(Items from a dataset)
────────

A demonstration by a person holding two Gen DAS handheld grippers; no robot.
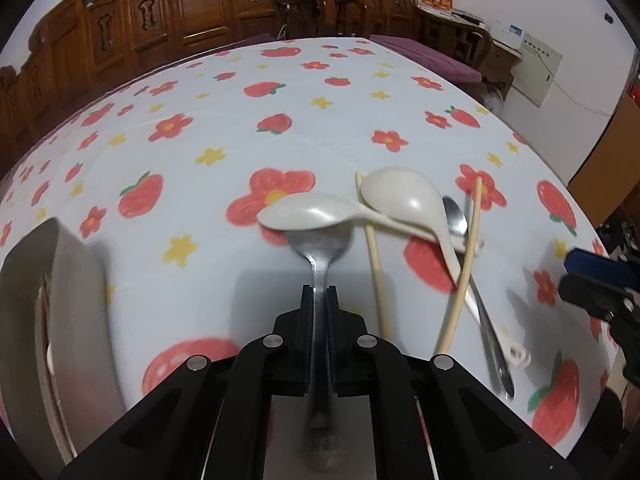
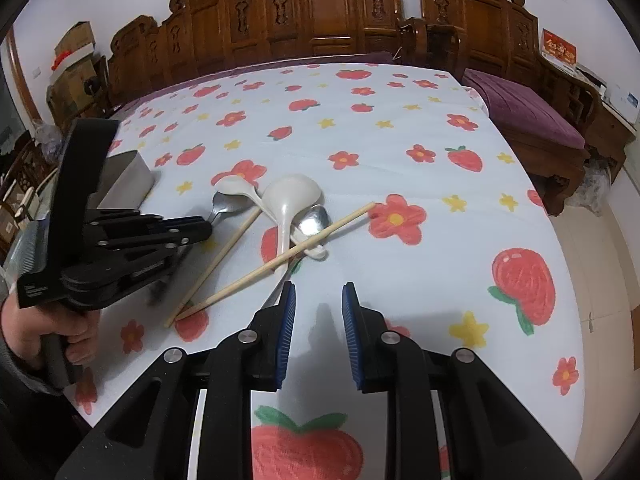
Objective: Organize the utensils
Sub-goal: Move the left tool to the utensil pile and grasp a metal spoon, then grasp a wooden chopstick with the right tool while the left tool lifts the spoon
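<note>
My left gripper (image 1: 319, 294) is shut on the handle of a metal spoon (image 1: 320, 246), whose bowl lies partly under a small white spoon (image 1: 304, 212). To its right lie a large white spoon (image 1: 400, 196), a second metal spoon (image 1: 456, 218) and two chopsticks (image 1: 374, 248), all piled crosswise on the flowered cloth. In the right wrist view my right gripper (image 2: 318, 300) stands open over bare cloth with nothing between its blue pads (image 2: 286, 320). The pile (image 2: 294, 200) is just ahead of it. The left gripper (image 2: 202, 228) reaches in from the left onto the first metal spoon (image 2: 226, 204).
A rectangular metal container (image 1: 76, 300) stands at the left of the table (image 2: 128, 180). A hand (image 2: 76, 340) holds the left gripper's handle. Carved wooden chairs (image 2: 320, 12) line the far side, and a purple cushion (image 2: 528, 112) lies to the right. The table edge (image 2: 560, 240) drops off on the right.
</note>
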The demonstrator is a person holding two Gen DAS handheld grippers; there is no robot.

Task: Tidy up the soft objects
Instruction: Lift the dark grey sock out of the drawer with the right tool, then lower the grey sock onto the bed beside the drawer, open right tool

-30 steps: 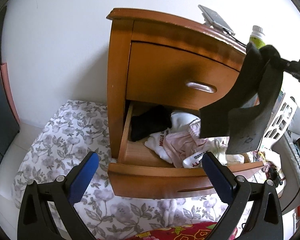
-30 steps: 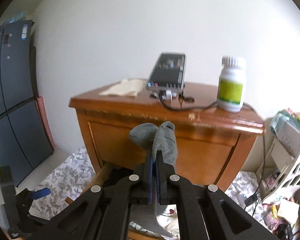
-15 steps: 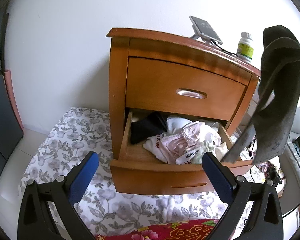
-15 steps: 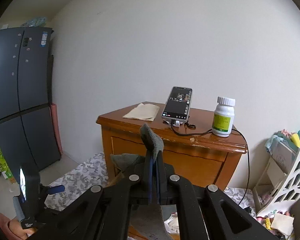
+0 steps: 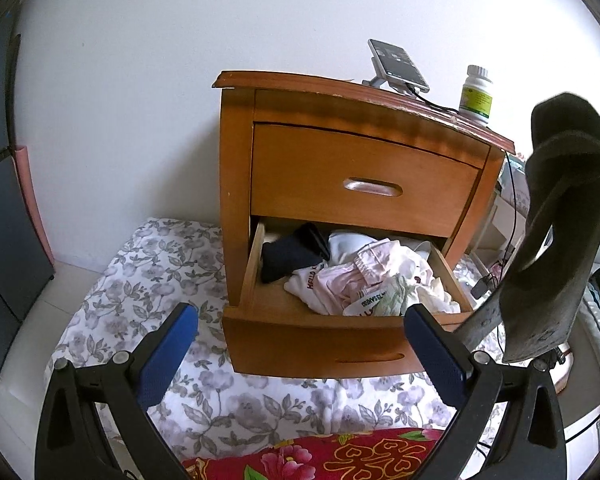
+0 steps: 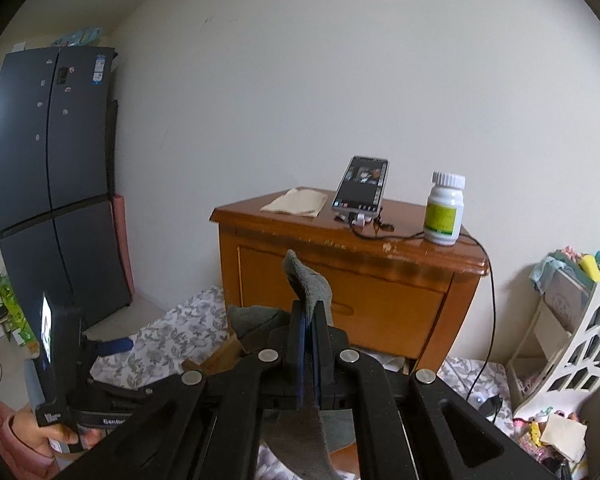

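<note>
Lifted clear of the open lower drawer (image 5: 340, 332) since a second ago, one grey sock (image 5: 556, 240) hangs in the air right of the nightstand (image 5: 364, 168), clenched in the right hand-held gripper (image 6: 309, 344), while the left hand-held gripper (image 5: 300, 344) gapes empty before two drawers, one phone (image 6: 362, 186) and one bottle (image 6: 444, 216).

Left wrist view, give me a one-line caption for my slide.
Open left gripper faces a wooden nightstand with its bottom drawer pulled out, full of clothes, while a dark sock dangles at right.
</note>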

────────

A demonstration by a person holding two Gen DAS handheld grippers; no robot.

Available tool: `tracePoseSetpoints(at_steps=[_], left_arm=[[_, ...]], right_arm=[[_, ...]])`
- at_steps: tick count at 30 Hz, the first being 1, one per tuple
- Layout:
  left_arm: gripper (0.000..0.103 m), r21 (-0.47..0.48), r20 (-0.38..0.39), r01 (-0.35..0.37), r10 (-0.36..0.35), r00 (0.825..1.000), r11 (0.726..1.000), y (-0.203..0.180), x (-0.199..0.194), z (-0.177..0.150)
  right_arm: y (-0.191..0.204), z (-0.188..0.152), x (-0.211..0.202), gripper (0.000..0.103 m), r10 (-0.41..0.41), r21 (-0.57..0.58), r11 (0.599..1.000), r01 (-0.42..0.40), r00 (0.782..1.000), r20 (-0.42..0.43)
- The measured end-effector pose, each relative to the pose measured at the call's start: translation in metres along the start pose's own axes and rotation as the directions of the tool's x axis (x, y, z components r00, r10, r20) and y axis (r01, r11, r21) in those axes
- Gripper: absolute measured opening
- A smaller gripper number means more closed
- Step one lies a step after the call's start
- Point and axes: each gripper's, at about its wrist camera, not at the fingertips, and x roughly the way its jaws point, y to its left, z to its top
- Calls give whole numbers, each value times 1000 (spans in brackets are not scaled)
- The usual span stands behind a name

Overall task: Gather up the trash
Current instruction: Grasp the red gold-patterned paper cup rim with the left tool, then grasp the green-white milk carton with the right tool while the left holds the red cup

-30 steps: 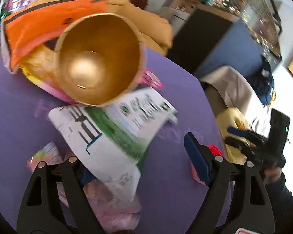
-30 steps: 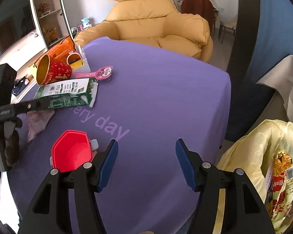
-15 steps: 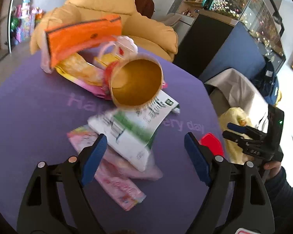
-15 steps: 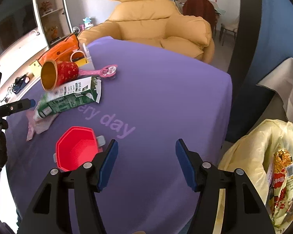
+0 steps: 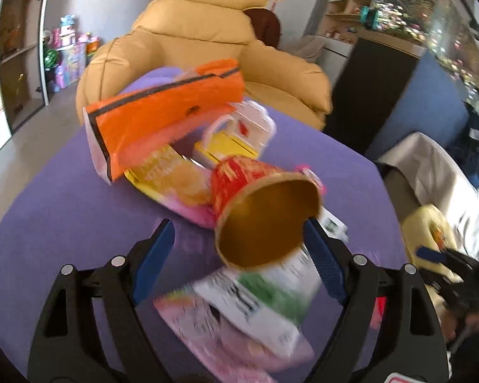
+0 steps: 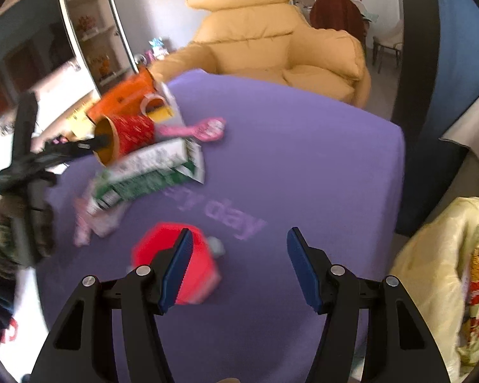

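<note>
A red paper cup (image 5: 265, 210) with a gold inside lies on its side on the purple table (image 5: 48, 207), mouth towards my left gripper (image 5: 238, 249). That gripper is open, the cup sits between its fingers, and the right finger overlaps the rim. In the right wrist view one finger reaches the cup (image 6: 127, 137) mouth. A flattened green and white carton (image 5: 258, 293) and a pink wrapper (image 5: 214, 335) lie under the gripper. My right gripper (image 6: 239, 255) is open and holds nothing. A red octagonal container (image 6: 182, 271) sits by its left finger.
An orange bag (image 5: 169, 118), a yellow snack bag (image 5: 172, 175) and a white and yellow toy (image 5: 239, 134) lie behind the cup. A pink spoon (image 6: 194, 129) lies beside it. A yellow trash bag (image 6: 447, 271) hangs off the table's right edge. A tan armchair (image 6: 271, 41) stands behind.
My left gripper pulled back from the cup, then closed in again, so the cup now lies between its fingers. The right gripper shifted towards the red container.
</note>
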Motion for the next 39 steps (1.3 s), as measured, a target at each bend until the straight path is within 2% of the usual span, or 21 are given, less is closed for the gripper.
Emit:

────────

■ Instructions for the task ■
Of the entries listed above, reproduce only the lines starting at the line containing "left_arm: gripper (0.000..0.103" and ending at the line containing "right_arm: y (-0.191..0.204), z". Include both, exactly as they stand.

■ Solution to this problem ■
  left_arm: gripper (0.000..0.103 m), r21 (-0.47..0.48), r20 (-0.38..0.39), r01 (-0.35..0.37), r10 (-0.36..0.35), r00 (0.825..1.000), r11 (0.726..1.000), y (-0.203..0.180), x (-0.199..0.194), z (-0.177..0.150)
  right_arm: y (-0.191..0.204), z (-0.188..0.152), x (-0.211..0.202), gripper (0.000..0.103 m), r10 (-0.41..0.41), r21 (-0.57..0.58), r11 (0.599..1.000), r01 (-0.42..0.40), r00 (0.782..1.000), r20 (-0.42..0.43)

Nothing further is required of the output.